• [TASK ITEM]: For this exercise, return all the data word for word, with images left out.

• [GIVEN MATERIAL]:
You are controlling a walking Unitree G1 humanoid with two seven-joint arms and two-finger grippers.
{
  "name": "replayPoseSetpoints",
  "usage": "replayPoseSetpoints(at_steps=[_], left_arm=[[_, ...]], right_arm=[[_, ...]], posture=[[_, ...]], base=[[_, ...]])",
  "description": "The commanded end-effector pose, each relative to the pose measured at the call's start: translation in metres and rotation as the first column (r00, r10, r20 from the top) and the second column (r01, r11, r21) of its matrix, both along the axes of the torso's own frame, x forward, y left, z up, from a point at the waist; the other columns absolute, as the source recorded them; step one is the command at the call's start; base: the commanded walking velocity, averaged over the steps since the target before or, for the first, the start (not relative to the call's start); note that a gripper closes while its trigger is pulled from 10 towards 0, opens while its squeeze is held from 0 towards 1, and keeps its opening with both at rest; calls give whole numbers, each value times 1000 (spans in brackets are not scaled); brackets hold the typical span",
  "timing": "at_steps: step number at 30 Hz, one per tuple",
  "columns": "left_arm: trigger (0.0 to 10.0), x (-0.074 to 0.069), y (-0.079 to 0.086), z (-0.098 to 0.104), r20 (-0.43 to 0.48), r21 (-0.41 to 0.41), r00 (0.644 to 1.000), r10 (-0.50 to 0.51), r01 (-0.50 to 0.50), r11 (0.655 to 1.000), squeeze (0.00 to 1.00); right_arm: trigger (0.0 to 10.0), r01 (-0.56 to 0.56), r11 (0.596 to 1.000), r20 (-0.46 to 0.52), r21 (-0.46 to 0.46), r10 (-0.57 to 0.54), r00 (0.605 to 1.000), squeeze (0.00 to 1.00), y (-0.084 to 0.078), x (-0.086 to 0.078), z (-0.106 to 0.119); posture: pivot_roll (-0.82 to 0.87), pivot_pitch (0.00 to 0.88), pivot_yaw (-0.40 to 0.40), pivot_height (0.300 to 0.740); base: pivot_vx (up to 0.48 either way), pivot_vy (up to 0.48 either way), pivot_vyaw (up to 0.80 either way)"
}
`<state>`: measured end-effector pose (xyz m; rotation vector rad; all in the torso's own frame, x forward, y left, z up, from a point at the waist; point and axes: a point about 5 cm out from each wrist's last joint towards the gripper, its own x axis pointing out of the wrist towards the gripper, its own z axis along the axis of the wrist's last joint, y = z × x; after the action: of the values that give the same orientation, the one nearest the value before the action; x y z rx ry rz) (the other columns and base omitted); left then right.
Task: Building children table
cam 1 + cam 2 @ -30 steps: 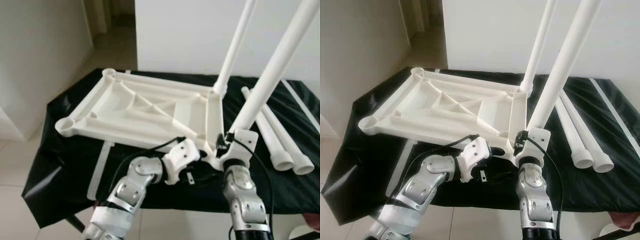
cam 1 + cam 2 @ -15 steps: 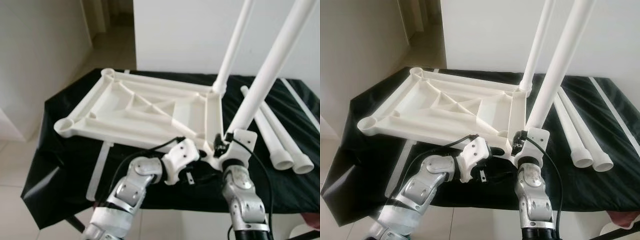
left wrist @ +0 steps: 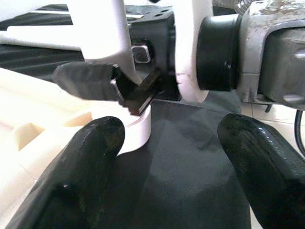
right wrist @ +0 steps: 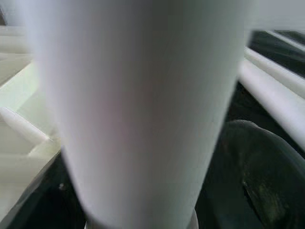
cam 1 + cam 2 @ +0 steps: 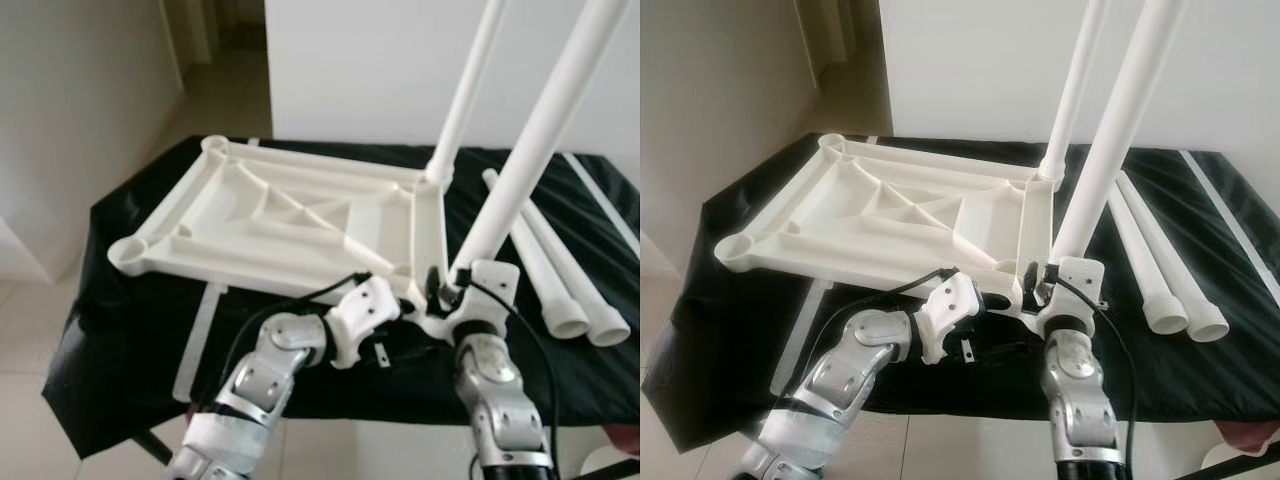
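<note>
Step in hand: seating the near leg into the near right corner socket of the upturned tabletop, by the look of it.
Right gripper: clamping the near leg low down, just above the socket; black finger pressing against the white tube in the left wrist view.
Left gripper: hovering wide apart, holding nothing, aiming at the socket base just ahead of its fingers and beside the right gripper.
Far leg: already standing in the corner beyond the right gripper.
Spare legs: lying on the black cloth, out to the right gripper's right.
Doing it well: keeping the tube plumb over the socket, pushing straight down, bracing the tabletop edge with the left to stop sliding.
Risk: tilting and jamming the leg askew.
</note>
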<state>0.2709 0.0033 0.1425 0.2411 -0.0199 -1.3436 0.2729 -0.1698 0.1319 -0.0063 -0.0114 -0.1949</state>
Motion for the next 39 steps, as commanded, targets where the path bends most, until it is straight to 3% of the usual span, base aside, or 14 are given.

• [WRITTEN RESPONSE]:
You are controlling a walking Unitree G1 humanoid with two seven-joint arms and two-finger grippers.
{
  "name": "replayPoseSetpoints",
  "usage": "replayPoseSetpoints(at_steps=[_], left_arm=[[_, ...]], right_arm=[[_, ...]], posture=[[_, ...]], base=[[_, ...]])",
  "description": "The commanded end-effector pose, each relative to the pose measured at the call's start: translation in metres and rotation as the first column (r00, r10, r20 from the top) and the second column (r01, r11, r21) of its matrix, both along the axes of the torso's own frame, x forward, y left, z up, from a point at the waist; the other columns absolute, as the source recorded them; step one is the command at the call's start; base: the commanded walking velocity, averaged over the steps since the target before or, for the first, the start (not relative to the call's start); note that a gripper closes while its trigger is pulled from 10 towards 0, opens while its squeeze is held from 0 towards 1, and keeps its opening with both at rest; calls give whole numbers, each value times 1000 (spans in brackets are not scaled); brackets hold the typical span",
  "timing": "at_steps: step number at 30 Hz, one per tuple",
  "columns": "left_arm: trigger (0.0 to 10.0), x (-0.074 to 0.069), y (-0.079 to 0.086), z (-0.098 to 0.104), r20 (-0.43 to 0.48), r21 (-0.41 to 0.41), r00 (0.644 to 1.000), r10 (-0.50 to 0.51), r01 (-0.50 to 0.50), r11 (0.655 to 1.000), squeeze (0.00 to 1.00); right_arm: trigger (0.0 to 10.0), r01 (-0.56 to 0.56), r11 (0.596 to 1.000), r20 (-0.46 to 0.52), r21 (-0.46 to 0.46), r10 (-0.57 to 0.54), r00 (0.605 to 1.000), squeeze (0.00 to 1.00), y (-0.084 to 0.078), x (-0.086 to 0.078), z (-0.106 to 0.119); posture: pivot_roll (-0.82 to 0.87), pivot_pitch (0.00 to 0.88), pivot_yaw (-0.40 to 0.40), pivot_height (0.300 to 0.740); base: pivot_vx (up to 0.48 either way), pivot_vy (up to 0.48 either way), pivot_vyaw (up to 0.80 either way)"
}
`<state>`: measured end-effector pose (xyz m; rotation vector rad; all in the torso's own frame, x forward, y left, z up, from a point at the waist; point and axes: a point about 5 cm out from each wrist's last joint towards the gripper, its own x axis pointing out of the wrist towards the gripper, its own z axis along the axis of the wrist's last joint, y = z × x; after the action: of the values that give the same orientation, the one nearest the value before the action; x y z rx ry rz) (the other columns and base omitted); left then right.
Task: Building children table
cam 1 + cam 2 @ -30 steps: 
cam 1 + cam 2 @ -15 steps: 
left wrist @ +0 steps: 
right wrist @ +0 steps: 
cam 1 + cam 2 @ +0 steps: 
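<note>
Step in hand: seating the near leg into the near right corner socket of the upturned tabletop, by the look of it.
Right gripper: clamping the near leg low down, just above the socket; black finger pressing against the white tube in the left wrist view.
Left gripper: hovering wide apart, holding nothing, aiming at the socket base just ahead of its fingers and beside the right gripper.
Far leg: already standing in the corner beyond the right gripper.
Spare legs: lying on the black cloth, out to the right gripper's right.
Doing it well: keeping the tube plumb over the socket, pushing straight down, bracing the tabletop edge with the left to stop sliding.
Risk: tilting and jamming the leg askew.
</note>
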<state>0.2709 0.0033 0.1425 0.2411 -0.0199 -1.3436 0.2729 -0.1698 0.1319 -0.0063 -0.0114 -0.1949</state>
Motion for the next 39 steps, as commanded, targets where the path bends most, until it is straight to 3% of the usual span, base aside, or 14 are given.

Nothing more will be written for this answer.